Find each line below containing the word "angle" and copy it.
** Opening DATA SUPPLIED block **
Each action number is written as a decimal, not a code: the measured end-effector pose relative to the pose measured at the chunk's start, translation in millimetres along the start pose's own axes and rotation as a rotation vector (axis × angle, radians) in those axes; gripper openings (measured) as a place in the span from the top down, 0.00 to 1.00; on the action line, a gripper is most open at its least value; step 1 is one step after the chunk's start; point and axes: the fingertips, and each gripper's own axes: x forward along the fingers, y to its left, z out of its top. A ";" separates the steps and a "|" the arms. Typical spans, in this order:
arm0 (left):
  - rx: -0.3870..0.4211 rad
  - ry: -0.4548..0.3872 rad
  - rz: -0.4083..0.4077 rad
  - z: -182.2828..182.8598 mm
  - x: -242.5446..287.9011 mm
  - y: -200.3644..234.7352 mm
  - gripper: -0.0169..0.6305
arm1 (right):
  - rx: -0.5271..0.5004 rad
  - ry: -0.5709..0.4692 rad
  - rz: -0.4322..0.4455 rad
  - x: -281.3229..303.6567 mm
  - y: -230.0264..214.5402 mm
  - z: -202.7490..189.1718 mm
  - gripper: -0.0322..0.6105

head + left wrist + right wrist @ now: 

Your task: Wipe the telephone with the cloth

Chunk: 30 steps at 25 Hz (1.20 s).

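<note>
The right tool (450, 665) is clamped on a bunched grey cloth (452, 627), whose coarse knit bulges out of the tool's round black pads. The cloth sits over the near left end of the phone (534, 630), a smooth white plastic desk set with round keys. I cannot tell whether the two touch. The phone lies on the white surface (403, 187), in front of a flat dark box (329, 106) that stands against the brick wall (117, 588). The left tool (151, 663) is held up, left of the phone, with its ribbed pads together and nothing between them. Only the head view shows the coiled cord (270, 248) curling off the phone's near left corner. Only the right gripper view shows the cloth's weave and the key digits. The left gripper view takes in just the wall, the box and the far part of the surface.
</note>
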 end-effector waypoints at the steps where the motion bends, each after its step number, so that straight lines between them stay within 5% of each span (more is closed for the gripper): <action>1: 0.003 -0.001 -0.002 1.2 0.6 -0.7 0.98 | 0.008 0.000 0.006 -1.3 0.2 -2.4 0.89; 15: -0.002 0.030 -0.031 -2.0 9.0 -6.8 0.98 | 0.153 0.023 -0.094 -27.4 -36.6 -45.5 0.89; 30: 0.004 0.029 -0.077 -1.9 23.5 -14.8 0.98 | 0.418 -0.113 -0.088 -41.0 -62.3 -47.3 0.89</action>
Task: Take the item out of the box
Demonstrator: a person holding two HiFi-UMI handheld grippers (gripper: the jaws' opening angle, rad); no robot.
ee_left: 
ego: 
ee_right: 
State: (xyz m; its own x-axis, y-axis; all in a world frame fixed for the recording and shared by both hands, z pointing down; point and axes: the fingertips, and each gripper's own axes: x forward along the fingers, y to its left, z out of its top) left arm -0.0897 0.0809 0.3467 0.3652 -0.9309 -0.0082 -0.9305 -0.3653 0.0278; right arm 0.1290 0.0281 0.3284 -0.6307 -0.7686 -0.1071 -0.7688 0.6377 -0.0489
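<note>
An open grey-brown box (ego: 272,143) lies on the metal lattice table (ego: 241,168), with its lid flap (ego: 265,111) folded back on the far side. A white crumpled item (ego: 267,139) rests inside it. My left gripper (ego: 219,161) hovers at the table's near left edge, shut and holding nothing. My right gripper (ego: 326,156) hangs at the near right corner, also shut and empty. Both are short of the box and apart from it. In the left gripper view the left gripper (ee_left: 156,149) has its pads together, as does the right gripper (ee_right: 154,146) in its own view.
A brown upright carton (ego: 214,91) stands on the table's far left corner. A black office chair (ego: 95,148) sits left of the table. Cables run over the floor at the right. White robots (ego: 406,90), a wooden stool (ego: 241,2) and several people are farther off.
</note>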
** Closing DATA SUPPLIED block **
[YOUR RESPONSE]
Each action number is written as a decimal, not a code: the measured end-effector pose relative to the pose measured at the chunk's start, translation in millimetres along the start pose's own axes and rotation as a rotation vector (axis × angle, radians) in those axes; gripper openings (measured) as a place in the span from the top down, 0.00 to 1.00; on the action line, a gripper is most open at its least value; step 1 is one step after the chunk's start; point and axes: the fingertips, and each gripper's own axes: x forward along the fingers, y to its left, z out of its top. A ";" separates the steps and a "|" the arms. Typical spans, in this order:
Demonstrator: a person holding two HiFi-UMI handheld grippers (gripper: the jaws' opening angle, rad); no robot.

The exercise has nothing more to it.